SET is an open specification system that enhances the existing paymentcard-based schemes . The features of SET are:
Cryptography ‚ Use of message encryption ensures confidentiality of all transmitted information.
Verification ‚ Provision for digital signatures to ensure the integrity of payment information received.
Authentication ‚ SET uses digital signatures and cardholder certificates to ensure the authentication of the cardholder account.

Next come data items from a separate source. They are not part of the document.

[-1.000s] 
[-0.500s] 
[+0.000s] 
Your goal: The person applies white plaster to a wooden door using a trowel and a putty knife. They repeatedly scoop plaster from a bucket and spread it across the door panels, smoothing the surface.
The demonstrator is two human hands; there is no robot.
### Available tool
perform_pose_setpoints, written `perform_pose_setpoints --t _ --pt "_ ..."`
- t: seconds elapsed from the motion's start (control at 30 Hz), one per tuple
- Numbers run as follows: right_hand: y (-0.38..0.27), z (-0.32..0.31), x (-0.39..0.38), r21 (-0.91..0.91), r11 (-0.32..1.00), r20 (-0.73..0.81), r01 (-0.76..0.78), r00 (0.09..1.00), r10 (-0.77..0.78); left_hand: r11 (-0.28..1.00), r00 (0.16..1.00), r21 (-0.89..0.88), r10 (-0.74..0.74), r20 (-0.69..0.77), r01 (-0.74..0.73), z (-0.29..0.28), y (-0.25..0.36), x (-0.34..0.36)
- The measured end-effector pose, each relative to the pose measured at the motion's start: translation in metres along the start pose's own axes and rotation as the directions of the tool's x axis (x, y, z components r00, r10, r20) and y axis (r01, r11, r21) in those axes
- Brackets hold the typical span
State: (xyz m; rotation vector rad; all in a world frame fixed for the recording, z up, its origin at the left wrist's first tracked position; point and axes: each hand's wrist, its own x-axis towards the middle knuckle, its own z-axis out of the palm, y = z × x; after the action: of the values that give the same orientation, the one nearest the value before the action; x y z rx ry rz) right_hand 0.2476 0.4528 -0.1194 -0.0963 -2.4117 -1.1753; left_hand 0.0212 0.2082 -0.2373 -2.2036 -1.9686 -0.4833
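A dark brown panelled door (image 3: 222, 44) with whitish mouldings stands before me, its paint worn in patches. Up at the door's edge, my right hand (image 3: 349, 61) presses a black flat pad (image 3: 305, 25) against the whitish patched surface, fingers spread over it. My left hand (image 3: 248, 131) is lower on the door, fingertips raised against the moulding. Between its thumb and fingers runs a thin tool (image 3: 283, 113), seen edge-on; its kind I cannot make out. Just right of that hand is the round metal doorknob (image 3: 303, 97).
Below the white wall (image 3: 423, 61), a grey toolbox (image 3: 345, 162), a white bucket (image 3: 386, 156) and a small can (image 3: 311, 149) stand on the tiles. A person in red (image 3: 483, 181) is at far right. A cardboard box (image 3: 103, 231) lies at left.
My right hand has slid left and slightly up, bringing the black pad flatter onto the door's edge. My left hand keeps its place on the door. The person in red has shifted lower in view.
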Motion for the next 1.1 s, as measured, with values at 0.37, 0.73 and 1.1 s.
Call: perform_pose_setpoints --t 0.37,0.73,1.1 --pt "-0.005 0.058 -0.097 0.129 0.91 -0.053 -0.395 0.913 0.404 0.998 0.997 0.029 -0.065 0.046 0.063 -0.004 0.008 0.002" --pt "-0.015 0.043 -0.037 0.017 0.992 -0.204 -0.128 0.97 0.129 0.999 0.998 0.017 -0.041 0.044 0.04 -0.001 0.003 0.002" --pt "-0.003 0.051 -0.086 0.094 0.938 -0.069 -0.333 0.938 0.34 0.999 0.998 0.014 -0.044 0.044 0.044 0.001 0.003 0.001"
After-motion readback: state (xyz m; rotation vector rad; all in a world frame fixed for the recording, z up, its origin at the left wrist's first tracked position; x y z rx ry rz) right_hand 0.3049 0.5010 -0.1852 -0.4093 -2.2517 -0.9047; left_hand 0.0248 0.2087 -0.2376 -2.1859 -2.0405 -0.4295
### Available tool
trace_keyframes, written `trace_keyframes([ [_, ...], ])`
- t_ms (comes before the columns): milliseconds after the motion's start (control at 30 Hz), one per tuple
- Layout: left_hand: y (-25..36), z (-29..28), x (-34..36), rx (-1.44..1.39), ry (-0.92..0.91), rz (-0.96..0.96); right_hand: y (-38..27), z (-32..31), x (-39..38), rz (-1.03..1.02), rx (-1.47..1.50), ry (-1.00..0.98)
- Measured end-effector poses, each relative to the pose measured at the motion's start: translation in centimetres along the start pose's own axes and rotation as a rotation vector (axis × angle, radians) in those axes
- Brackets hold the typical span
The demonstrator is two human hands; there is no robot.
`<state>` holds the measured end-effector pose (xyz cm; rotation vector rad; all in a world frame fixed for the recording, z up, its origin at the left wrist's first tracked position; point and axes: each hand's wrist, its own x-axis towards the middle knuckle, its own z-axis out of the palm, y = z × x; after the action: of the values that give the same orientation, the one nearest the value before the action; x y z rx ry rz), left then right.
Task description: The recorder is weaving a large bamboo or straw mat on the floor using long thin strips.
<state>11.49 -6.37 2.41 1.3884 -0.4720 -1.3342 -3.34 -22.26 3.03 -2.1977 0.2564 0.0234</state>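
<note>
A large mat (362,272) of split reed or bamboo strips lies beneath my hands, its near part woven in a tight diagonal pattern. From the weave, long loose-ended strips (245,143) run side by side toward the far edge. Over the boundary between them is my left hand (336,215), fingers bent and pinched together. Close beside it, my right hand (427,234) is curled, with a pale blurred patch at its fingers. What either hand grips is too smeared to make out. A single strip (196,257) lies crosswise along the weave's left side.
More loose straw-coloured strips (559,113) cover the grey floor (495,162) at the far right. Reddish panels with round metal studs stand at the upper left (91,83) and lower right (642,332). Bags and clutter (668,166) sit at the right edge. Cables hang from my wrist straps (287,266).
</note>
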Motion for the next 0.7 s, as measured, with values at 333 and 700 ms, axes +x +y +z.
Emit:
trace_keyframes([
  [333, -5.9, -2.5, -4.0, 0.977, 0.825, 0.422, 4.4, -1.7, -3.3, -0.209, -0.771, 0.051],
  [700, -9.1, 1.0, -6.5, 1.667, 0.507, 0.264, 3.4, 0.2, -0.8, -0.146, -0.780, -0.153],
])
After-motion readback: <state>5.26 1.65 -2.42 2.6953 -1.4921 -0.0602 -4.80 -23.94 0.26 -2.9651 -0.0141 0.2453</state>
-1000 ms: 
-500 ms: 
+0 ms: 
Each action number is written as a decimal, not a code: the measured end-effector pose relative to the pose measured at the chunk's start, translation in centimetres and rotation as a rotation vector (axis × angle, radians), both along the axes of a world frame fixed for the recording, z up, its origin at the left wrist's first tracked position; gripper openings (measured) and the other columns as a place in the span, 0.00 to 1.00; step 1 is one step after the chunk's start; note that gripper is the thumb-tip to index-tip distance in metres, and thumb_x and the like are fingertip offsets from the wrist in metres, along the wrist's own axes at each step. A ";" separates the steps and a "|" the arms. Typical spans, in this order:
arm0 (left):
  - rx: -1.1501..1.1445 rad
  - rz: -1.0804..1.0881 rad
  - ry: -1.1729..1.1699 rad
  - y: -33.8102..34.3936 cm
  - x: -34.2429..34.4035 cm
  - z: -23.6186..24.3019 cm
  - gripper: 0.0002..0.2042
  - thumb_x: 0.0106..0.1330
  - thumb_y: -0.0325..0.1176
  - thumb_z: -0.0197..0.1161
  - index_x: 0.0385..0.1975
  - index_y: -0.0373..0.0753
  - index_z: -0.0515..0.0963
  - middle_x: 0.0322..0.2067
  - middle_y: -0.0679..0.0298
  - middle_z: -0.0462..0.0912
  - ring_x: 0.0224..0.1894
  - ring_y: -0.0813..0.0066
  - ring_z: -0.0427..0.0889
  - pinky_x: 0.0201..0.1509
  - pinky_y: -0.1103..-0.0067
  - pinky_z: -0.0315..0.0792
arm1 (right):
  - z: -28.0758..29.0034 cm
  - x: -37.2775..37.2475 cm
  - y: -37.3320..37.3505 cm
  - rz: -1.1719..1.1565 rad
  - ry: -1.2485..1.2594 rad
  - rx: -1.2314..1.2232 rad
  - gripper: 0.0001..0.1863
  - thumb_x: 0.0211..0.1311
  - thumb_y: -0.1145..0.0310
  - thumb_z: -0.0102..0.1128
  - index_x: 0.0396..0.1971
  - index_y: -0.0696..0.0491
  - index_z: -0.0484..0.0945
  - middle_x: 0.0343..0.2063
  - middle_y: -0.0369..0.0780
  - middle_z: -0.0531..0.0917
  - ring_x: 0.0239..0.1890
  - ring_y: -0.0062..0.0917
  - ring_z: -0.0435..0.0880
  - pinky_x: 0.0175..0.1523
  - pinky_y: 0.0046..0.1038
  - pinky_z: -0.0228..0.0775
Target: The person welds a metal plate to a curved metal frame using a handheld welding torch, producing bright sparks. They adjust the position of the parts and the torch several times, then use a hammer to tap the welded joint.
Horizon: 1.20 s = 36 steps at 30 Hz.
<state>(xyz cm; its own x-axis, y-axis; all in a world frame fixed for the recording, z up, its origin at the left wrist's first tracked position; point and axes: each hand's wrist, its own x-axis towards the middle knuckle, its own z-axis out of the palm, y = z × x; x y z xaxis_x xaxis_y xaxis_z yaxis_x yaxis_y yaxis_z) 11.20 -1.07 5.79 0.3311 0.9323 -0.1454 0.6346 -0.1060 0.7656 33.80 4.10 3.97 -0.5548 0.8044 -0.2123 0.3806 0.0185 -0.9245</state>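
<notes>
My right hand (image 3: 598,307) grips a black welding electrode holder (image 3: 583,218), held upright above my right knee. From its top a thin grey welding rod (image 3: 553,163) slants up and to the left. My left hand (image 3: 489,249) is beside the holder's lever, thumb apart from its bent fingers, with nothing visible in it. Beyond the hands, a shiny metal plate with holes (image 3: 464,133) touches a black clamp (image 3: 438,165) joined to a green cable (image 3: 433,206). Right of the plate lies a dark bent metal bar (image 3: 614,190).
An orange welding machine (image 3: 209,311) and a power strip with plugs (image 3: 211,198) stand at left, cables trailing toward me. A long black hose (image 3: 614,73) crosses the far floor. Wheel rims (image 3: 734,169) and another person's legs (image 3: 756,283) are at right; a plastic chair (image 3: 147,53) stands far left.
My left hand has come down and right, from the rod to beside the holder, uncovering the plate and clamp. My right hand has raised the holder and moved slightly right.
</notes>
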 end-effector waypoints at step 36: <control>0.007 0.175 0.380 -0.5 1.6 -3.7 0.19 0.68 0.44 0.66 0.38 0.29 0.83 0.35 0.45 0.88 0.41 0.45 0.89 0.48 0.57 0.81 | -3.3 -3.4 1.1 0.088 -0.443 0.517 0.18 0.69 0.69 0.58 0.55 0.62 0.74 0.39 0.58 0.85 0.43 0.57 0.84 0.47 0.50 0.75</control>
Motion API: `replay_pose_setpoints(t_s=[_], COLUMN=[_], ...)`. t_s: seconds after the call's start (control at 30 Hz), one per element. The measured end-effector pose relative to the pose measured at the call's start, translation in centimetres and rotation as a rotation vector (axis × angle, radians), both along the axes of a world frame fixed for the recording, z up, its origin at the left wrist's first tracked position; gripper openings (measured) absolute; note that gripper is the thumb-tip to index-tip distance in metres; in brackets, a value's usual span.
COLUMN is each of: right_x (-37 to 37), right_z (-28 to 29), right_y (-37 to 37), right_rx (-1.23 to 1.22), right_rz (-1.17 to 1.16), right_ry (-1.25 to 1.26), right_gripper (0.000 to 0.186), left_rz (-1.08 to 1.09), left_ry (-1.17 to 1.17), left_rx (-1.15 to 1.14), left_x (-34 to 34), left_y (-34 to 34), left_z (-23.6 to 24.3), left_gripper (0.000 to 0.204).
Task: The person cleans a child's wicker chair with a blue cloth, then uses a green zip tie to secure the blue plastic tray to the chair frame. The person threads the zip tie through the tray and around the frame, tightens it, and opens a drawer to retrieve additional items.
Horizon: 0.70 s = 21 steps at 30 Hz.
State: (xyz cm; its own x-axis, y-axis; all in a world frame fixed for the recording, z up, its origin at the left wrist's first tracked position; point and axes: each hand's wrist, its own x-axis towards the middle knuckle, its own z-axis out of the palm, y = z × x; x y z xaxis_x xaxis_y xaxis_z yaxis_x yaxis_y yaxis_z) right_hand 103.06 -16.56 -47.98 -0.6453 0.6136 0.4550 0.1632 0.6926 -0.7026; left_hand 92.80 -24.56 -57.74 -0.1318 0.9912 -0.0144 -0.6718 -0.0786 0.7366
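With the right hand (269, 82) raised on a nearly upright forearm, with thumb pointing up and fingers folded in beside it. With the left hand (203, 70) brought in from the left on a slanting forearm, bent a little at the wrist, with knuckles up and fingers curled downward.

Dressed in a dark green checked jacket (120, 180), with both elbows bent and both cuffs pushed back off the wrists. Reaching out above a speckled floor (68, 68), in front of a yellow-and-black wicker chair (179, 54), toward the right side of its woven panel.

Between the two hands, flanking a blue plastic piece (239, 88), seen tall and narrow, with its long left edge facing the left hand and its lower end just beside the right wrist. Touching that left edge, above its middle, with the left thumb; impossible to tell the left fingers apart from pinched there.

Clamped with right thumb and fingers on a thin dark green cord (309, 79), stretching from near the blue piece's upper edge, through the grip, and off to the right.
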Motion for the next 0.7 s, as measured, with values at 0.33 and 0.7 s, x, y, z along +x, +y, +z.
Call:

The cardholder makes payment using a payment card through the SET protocol. A merchant offers goods or services for sale in exchange for payment. A merchant capable of SET transactions can offer its clients (cardholders) secure electronic interactions. A merchant that accepts payment cards must have a relationship with an acquirer. An issuer is a financial institution that establishes an account for a cardholder and issues the payment card. The issuer guarantees payment for authorized transactions using the payment card. An acquirer is the financial institution that establishes an account with a merchant and processes payment card authorizations and payments.
The payment gateway is a device operated by an acquirer or a designated third party that processes merchant payment messages, including payment instructions from cardholders. Payment gateways would already have been identified and located by merchants before it can carry out SET transactions. The certificate authority (CA) is the provider of trusted digital certificates. In the SET context, CAs should be able to process registration requests from cardholders or merchants and issue authentication certificates.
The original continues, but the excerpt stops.